Vaughn Iverson, Data Scientist
eScience Institute, University of Washington
Vaughn looks forward to participating in the DSSG program each summer. Collaborating with the fellows, project leads and UW colleagues on challenging and impactful projects, and having a lot of fun while doing it, is a uniquely enjoyable and rewarding benefit of being affiliated with the UW eScience community.
Yuanning (Violet) Huang, University of Chicago
Violet is currently pursuing her Master’s in Computational Social Science at the University of Chicago. She uses modern techniques to examine social science issues. Her current research is centered on the causal effects of 2022’s abortion-related ballot measures on midterm election outcomes. Violet is keenly interested in the nexus of data, technology, and society and has a strong commitment to advancing public interests through the power of data. Prior to her Master’s, Violet studied Mathematics and Sociology at New York University, where her undergraduate thesis explored the spatial and temporal constraints faced by female Uber drivers.
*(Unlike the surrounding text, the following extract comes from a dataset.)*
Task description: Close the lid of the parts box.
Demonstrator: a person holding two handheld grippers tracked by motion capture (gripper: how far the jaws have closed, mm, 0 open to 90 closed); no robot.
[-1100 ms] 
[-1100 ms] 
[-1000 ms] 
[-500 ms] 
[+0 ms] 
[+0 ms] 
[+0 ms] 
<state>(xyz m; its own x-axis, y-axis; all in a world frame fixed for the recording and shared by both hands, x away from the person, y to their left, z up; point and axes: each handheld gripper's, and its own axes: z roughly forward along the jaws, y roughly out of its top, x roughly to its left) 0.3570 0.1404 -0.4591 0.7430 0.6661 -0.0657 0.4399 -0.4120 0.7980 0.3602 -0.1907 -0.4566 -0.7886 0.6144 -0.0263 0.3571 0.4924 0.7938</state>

Kimberly Kreiss, Princeton University
Kim majored in economics and minored in mathematics and English at Rutgers University-New Brunswick. She previously worked as a research assistant and then a data scientist in the Federal Reserve Board’s Division of Consumer and Community Affairs. At Princeton, she is concentrating in Economics and Public Policy and pursuing a certificate in Statistics and Machine Learning. She is currently a Graduate Fellow with the Data Driven Social Science Initiative where she provides technical expertise to researchers in the social sciences at Princeton and organizes DDSS events.
Maia Powell, University of California, Merced
Maia Powell is a Ph.D. candidate in the Applied Mathematics department at the University of California, Merced. Under the advisement of Professor Arnold Kim, work toward her thesis involves studying the nature of online disagreement and structural differences between different types of speech, as well as the spread of misinformation online. Equity has been a driving force, motivation, and goal throughout her life, and is thus present in both the interests of her personal life and her graduate research.
Aanchal Setia, University of Massachusetts Amherst
Aanchal is a second-year social psychology doctoral student with a passion for exploring the intersection of data science and psychology. Her research focuses on the impact of social inequality on the development of gender identity in individuals. She seeks to unravel the intricate relationship between societal factors and personal experiences. DSSG will enable her to cultivate an interdisciplinary lens through which she can approach her research, as well as sharpen her data science skills and benefit from invaluable mentorship provided by experts in the field.